Judge Janzen, who authorized Isse’s release after he was charged with that assault, said during the hearing that DHS should know where Isse was and set another hearing for a month later.
But DHS told the court that Isse’s whereabouts were unknown, records show.
In the weeks that followed Isse missed his next court hearings on sexual assault charges in both Anoka and Hennepin counties.
On Oct. 19, at the same time the Hennepin court hearing was taking place, KARE 11 found him living in a south Minneapolis homeless shelter and walking through the same Somali mall, where four years ago, he approached Amina Botan before allegedly attacking her.
He had been missing for more than a month.

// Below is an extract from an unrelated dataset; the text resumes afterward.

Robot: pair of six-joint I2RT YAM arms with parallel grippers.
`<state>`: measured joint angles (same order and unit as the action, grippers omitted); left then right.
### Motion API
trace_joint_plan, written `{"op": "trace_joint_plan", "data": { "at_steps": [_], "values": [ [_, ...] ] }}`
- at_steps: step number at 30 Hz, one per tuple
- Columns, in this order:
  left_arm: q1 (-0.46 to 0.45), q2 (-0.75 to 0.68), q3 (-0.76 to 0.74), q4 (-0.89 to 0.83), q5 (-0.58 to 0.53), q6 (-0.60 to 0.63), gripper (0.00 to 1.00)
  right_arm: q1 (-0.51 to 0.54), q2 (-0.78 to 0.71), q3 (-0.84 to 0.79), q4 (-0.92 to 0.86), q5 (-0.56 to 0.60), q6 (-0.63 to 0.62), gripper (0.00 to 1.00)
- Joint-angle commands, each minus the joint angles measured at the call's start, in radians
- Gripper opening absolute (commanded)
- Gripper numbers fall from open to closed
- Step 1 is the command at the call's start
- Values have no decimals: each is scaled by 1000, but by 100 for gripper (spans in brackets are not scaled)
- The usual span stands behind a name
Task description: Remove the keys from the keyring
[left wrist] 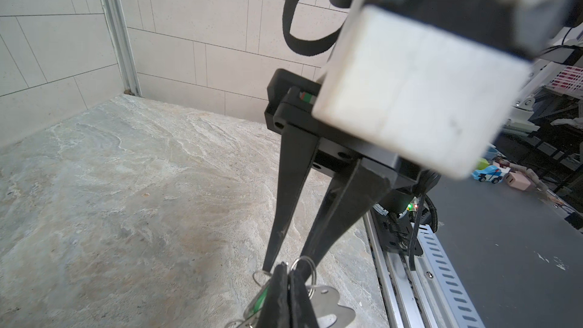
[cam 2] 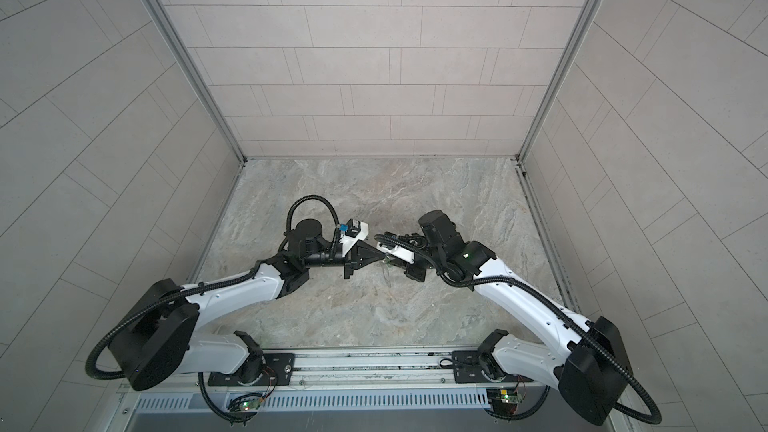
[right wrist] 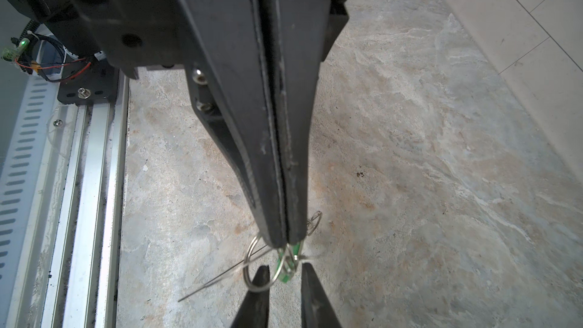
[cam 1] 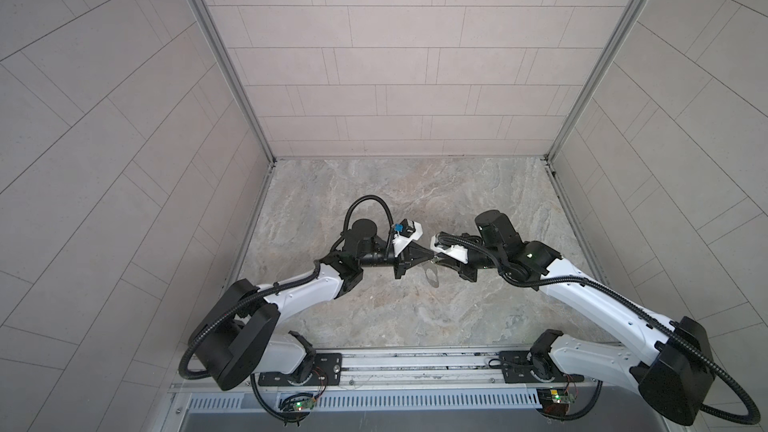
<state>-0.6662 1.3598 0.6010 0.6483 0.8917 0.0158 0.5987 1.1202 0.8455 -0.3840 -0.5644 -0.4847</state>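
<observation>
Right fingers (right wrist: 260, 282) flanking keys (right wrist: 284, 274), wrist-only.

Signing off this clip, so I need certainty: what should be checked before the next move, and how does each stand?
1. The left gripper shut on the keyring: ok.
2. Keyring lifted off the table: ok.
3. The green key between the right gripper's fingers: ok.
4. The right gripper closed on the green key: not ok, jaws apart.
5. Which wire loop carries the green key: cannot tell.
</observation>
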Motion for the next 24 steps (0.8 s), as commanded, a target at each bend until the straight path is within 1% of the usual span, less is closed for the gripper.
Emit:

Two hours after KARE 11 aired a story revealing how the courts and mental health officials had lost track of an accused rapist, records show Minneapolis police arrested Isse at the same homeless shelter.
He’s back in jail again and held on $50,000 bail.
But keeping him there will only make his mental illness worse with little hope that he’d be restored to competency to face charges in the picnic table assault, his criminal attorney argued at a hearing last week.
For now, Judge Janzen ordered him held in jail so he can be re-evaluated to determine if he is competent to face his criminal charges.
Left unsaid: If he’s again found incompetent and sent back another time to DHS for treatment, he could be provisionally discharged yet again, sending Isse back into the same cycle he’s been in for years.
The first woman he’s charged with attacking wants to know: How many victims will it take before Minnesota gives Isse the level of care and oversight he needs?
“He scares me, really scares me,” Amina said.